**What the task asks**
Print the full listing exactly.

**Dataset section**
[Start of Attachment]
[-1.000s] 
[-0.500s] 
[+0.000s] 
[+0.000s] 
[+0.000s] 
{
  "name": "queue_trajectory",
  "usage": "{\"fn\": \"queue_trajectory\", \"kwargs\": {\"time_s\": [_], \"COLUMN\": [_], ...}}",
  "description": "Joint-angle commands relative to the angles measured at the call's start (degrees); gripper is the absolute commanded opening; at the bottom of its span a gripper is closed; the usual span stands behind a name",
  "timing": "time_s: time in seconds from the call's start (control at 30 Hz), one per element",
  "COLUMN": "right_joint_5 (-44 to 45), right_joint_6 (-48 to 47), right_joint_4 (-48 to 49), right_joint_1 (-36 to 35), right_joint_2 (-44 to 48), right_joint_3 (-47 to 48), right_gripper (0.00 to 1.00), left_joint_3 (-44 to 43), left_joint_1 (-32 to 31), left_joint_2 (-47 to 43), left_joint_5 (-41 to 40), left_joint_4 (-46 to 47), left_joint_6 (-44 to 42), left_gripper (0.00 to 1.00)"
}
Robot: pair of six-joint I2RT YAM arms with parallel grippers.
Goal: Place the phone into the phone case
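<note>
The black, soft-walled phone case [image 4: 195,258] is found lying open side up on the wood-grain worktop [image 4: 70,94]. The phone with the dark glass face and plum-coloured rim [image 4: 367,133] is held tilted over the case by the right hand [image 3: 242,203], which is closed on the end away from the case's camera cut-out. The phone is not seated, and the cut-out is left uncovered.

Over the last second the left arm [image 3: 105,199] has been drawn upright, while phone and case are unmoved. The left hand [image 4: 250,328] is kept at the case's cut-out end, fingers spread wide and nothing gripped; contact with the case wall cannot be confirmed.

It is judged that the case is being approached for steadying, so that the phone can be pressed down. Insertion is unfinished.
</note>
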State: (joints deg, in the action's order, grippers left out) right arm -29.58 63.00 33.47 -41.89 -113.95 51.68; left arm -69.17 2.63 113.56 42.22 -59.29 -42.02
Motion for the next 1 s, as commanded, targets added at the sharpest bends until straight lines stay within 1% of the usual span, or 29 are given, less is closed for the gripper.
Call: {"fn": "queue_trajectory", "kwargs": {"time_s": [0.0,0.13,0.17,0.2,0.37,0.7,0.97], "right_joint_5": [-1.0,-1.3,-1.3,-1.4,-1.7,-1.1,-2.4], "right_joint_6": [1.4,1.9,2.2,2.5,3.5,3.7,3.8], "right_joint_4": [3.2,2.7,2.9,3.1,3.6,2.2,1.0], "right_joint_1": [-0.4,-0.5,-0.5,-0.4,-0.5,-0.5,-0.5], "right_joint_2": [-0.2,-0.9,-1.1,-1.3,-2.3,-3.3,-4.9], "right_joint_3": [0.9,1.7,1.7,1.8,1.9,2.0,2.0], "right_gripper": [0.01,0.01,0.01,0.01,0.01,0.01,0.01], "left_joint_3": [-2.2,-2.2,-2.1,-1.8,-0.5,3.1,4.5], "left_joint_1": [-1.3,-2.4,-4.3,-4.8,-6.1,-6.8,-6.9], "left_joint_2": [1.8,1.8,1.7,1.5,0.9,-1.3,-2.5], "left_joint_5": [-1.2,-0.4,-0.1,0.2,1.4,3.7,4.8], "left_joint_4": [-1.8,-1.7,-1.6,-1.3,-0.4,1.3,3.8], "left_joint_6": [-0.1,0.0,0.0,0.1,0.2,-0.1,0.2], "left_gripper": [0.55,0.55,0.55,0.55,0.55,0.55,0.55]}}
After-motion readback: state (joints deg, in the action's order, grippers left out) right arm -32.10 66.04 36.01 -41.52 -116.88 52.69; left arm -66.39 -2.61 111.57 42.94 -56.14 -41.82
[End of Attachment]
**Response area**
[-1.000s] 
[-0.500s] 
[+0.000s] 
[+0.000s] 
[+0.000s] 
{
  "name": "queue_trajectory",
  "usage": "{\"fn\": \"queue_trajectory\", \"kwargs\": {\"time_s\": [_], \"COLUMN\": [_], ...}}",
  "description": "Joint-angle commands relative to the angles measured at the call's start (degrees); gripper is the absolute commanded opening; at the bottom of its span a gripper is closed; the usual span stands behind a name",
  "timing": "time_s: time in seconds from the call's start (control at 30 Hz), one per element",
  "COLUMN": "right_joint_5 (-44 to 45), right_joint_6 (-48 to 47), right_joint_4 (-48 to 49), right_joint_1 (-36 to 35), right_joint_2 (-44 to 48), right_joint_3 (-47 to 48), right_gripper (0.00 to 1.00), left_joint_3 (-44 to 43), left_joint_1 (-32 to 31), left_joint_2 (-47 to 43), left_joint_5 (-41 to 40), left_joint_4 (-46 to 47), left_joint_6 (-44 to 42), left_gripper (0.00 to 1.00)"
}
Robot: pair of six-joint I2RT YAM arms with parallel grippers.
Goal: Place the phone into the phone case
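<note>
The black, soft-walled phone case [image 4: 195,258] is found lying open side up on the wood-grain worktop [image 4: 70,94]. The phone with the dark glass face and plum-coloured rim [image 4: 367,133] is held tilted over the case by the right hand [image 3: 242,203], which is closed on the end away from the case's camera cut-out. The phone is not seated, and the cut-out is left uncovered.

Over the last second the left arm [image 3: 105,199] has been drawn upright, while phone and case are unmoved. The left hand [image 4: 250,328] is kept at the case's cut-out end, fingers spread wide and nothing gripped; contact with the case wall cannot be confirmed.

It is judged that the case is being approached for steadying, so that the phone can be pressed down. Insertion is unfinished.
</note>
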State: (joints deg, in the action's order, grippers left out) right arm -29.58 63.00 33.47 -41.89 -113.95 51.68; left arm -69.17 2.63 113.56 42.22 -59.29 -42.02
Motion for the next 1 s, as commanded, targets added at the sharpest bends until straight lines stay within 1% of the usual span, or 29 are given, less is closed for the gripper.
Call: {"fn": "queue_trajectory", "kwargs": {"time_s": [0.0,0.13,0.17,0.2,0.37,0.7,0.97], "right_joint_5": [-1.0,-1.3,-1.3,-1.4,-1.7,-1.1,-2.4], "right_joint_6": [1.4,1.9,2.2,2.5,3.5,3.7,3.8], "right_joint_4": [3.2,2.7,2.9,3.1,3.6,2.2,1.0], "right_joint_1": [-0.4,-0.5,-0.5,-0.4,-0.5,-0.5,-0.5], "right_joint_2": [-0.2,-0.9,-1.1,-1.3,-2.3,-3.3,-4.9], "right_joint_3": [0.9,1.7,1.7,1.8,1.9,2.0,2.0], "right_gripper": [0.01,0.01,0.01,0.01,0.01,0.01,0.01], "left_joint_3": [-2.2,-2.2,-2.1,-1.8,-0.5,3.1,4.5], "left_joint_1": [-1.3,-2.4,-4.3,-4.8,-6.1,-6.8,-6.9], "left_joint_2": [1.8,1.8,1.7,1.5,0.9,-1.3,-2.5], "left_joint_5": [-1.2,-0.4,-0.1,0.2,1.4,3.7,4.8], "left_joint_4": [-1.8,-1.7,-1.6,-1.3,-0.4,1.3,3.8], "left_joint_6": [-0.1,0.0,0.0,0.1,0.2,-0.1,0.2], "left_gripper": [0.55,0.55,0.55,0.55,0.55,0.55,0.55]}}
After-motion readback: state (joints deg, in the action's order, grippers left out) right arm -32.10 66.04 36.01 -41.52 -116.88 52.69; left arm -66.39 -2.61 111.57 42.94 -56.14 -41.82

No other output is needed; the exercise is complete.